Differential expression of probes corresponding to genes encoding structural ribosome proteins was found in both tissues, mostly during the second phase of ethylene-mediated abscission (Table 1). In LAZ, a 40S and a L4/L1 ribosomal protein and a ubiquitin extension protein gene were over-represented, while a chloroplast ribosomal L1 and a ribosomal S19 protein and an F-box/LRR repeat protein were preferentially expressed in the Pet. Interestingly, different genes related to selective ubiquitin-mediated protein degradation (i.e. RING-finger protein and a F-box/LRR repeat protein) were also differentially expressed in the LAZ and in the Pet, respectively (Table 1).

Hormone biosynthesis and response

A number of representative cDNA probes corresponding to genes related to hormone biosynthesis and response were detected in both tissues (Table 1). Thus, a tryptophan synthase, an auxin biosynthesis related gene, and two different probes encoding the same auxin response factor were preferentially expressed in the Pet after 24–36 h of ethylene treatment. During this period, an auxin-repressed protein showed preferential expression in the Pet, while an auxin-independent growth factor was over-represented in LAZ. Ethylene biosynthesis, represented by S-adenosyl-L-methionine synthase and 1-aminocyclopropane-1-carboxylate synthase, was apparently over-represented in the Pet, in contrast to an ethylene response factor preferentially expressed in LAZ. During the entire second phase of the treatment, a gibberelin-regulated gene was preferentially expressed in the LAZ and at the end of the period, gibberellin 2-oxidase, a gene involved in gibberellin catabolism, was over-represented in Pet.
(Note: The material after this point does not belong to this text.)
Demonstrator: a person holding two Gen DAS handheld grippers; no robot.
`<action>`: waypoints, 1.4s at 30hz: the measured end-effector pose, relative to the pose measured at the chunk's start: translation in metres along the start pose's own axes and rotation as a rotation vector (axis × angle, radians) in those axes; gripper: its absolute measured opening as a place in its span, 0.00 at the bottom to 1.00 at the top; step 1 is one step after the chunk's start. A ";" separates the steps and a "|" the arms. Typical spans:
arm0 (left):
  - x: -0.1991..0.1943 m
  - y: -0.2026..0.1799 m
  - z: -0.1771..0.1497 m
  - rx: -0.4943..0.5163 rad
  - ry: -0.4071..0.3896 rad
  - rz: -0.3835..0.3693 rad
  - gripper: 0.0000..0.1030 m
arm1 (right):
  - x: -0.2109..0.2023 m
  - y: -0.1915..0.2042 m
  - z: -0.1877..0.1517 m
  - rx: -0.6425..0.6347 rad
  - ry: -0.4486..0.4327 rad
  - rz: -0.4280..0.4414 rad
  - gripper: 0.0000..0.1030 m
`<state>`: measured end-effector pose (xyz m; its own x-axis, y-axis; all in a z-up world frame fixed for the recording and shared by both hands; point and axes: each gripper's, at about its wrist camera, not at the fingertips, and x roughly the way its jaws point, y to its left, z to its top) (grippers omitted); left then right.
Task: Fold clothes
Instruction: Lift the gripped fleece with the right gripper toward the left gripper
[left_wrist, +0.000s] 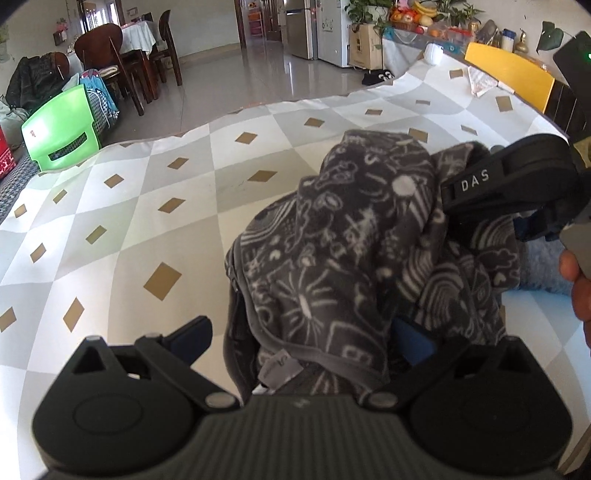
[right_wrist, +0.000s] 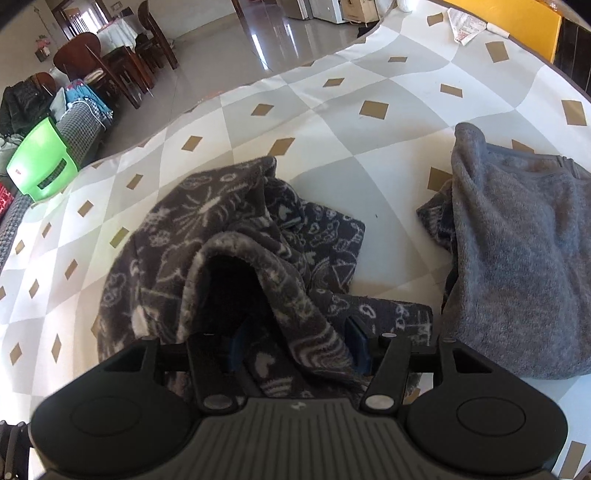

During the first phase, two genes encoding jasmonic acid biosynthetic enzymes (allene oxide synthase and SAM dependent carboxyl methyltransferase) were preferentially expressed in the LAZ (Table 1).

Transport

Expression of genes encoding proteins with a predicted transport activity was also found in both tissues, especially during the second phase of ethylene-mediated abscission (Table 1). Two lipid ABC transporters were preferentially expressed in the LAZ, and displayed a complementary profile since one of them was over-represented during the first phase of the treatment (6 h), and the other during the second one. In the Pet, a hexose transporter and a triose phosphate/phosphate translocator were over-represented together with a calcium exchanger and a plasma membrane intrinsic protein (Table 1).

Regulation of transcription

Four cDNA probes encoding three transcription factors showed an interesting pattern of expression change after ethylene treatment (Table 1). Those preferentially expressed in the Pet (NAC transcription factor and histone-fold/TFIID protein) were detected during the last phase of the abscission process whereas the only transcription factor preferentially expressed in LAZ during the first phase was a MYB transcription factor.

Lignin and pectin staining

Presence of lignin and pectin at the abscission zone after ethylene treatment was assessed by direct observation after phloroglucinol and ruthenium red staining, respectively (Fig. 10). Lignin deposition was clearly distinguished 36 h after ethylene treatment in LAZ and Pet (Fig. 10A), an observation that confirms laccase induction in both tissues (Fig. 6; see Supplementary Table S4 at JXB online). Moreover, Fig. 10B shows ruthenium red staining for pectins in LAZ 36 h after the treatment, indicating activation of cell wall metabolism and the occurrence of degradation in this tissue.

Fig. 10.

Phloroglucinol staining for lignin (A) and ruthenium-red staining for pectins (B) in laminar abscission zone (LAZ) and petiole (Pet) before and after ethylene treatment of Citrus clementina leaves. Note that leaf blade was completely removed and petiole was cut longitudinally.

Discussion

It is well established that loss of cell adhesion and breakdown of primary cell walls as a result of the action of cell wall hydrolases are prominent metabolic and physiological processes taking place in AZs during abscission (Roberts ). Furthermore, transcripts related to cell wall hydrolases have been reported to be higher in the tissues supporting cell wall degradation such as the AZs than in the adjacent tissues where those processes are not induced. In a recent report, Cai and Lashbrook (2008) also highlighted new physiological processes and extracellular regulators and transcription factors probably involved in developmentally-regulated activation of the stamen AZ in Arabidopsis. However, information other than that in this field is very scarce. For instance, the differential metabolic and physiological processes activated by ethylene in AZs and in the tissues remaining on the plant after abscission are mostly unknown. In this regard, the genes identified in this differential gene expression survey define pivotal processes associated with ethylene-induced leaf abscission including cell wall hydrolysis and modification, lignin biosynthesis and deposition, lipid transference, hormone regulation, transport, transcriptional control, protein metabolism, defence, and oxidative stress scavenging.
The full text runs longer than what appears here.